Dinasti Rothschild di Balik Industri Pers Internasional

Dinasti Rothschild di Balik Industri Pers Internasional

Naviri Magazine - Pers adalah pilar penting di dunia, karena melalui pers kebenaran disampaikan, fakta dijelaskan, dan masyarakat luas pun tahu apa yang sedang terjadi di dunia.

Latar belakang itu pula yang tampaknya mendorong Dinasti Rothschild untuk menguasai pers internasional, agar mereka bisa menyuguhkan berita apa pun yang mereka inginkan, sekaligus menutupi apa pun yang ingin mereka sembunyikan.

Dinasti Rothschild diyakini sebagai pihak yang memiliki peran penting di balik banyak peristiwa di dunia, namun sosok dan keberadaan serta peran mereka masih misterius. Kemungkinan besar, hal itu terjadi karena mereka juga mengendalikan pers, sehingga mereka pun bisa mengendalikan apa saja yang perlu diketahui dunia.

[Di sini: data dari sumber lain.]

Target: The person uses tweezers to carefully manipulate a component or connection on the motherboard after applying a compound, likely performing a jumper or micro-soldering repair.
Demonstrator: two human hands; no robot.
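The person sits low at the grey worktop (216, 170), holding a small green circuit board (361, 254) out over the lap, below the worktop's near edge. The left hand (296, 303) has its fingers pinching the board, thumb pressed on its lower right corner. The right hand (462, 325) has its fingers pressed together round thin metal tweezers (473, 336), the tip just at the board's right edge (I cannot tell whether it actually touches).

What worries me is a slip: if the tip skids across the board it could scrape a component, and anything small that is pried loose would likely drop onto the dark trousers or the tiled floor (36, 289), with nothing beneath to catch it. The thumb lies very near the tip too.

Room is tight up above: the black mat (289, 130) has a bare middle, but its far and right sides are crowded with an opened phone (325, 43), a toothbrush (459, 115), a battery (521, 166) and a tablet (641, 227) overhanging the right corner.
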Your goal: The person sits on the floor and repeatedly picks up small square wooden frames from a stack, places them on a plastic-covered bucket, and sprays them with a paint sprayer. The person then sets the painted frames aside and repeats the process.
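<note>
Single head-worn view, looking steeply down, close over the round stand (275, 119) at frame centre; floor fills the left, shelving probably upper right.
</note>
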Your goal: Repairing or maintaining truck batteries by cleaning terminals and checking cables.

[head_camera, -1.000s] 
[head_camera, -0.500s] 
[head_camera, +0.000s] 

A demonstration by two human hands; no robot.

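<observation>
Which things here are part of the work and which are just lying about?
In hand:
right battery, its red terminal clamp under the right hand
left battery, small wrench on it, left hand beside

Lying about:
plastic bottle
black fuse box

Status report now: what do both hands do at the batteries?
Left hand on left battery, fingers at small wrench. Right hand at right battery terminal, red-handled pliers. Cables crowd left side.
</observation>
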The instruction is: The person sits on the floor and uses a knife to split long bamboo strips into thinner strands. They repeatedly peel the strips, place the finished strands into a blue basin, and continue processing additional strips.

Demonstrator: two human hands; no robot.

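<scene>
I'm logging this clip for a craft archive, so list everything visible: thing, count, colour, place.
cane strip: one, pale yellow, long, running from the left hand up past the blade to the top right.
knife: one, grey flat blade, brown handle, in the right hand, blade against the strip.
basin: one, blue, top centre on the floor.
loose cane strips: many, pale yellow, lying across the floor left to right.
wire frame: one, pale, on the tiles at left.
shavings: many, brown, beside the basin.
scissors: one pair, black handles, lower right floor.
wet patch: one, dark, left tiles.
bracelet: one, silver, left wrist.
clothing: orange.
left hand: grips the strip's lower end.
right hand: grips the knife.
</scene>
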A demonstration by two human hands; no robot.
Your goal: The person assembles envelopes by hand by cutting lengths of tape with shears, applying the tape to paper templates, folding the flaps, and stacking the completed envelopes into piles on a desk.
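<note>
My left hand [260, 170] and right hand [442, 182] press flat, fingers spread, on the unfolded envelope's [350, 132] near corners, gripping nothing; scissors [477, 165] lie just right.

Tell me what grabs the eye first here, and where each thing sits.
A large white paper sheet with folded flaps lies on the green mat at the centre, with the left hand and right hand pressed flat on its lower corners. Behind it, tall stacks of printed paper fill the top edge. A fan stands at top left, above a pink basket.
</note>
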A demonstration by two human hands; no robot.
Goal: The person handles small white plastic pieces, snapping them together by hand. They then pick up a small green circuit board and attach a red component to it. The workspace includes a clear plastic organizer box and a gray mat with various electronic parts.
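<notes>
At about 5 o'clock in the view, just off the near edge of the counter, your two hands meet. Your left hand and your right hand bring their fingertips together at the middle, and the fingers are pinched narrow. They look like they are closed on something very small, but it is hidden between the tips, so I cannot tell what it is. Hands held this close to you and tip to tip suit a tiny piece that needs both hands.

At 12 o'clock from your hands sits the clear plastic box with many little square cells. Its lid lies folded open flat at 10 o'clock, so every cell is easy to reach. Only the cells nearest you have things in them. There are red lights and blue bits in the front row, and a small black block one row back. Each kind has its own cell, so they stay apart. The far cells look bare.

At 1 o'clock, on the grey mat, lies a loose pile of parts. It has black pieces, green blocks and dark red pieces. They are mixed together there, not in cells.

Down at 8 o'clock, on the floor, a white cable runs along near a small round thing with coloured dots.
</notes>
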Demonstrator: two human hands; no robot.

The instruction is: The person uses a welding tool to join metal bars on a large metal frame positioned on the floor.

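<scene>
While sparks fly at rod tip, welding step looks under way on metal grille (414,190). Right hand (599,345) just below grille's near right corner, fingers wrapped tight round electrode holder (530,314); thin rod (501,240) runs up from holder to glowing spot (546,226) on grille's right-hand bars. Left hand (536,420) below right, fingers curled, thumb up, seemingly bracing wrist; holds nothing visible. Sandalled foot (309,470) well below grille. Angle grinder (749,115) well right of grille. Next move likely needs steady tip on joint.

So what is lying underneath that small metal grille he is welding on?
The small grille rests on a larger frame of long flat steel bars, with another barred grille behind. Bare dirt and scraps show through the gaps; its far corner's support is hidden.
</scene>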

Di Amerika, kekuatan Dinasti Rothschild di dunia pers sudah jadi rahasia umum. Hal itu tergambar jelas dari pernyataan John Swinton, seorang jurnalis ulung, yang marah dalam sebuah jamuan makan, karena seseorang mengajaknya bersulang untuk kebebasan pers.

John Swinton mengatakan, "Saat ini, dalam sejarah dunia, di Amerika tidak ada kebebasan pers. Kalian tahu itu, dan saya tahu itu. Tidak ada satu pun di antara kalian yang berani menulis pendapat secara jujur. Dan kalau kalian melakukannya, kalian sudah tahu bahwa pendapat itu tidak akan pernah dicetak.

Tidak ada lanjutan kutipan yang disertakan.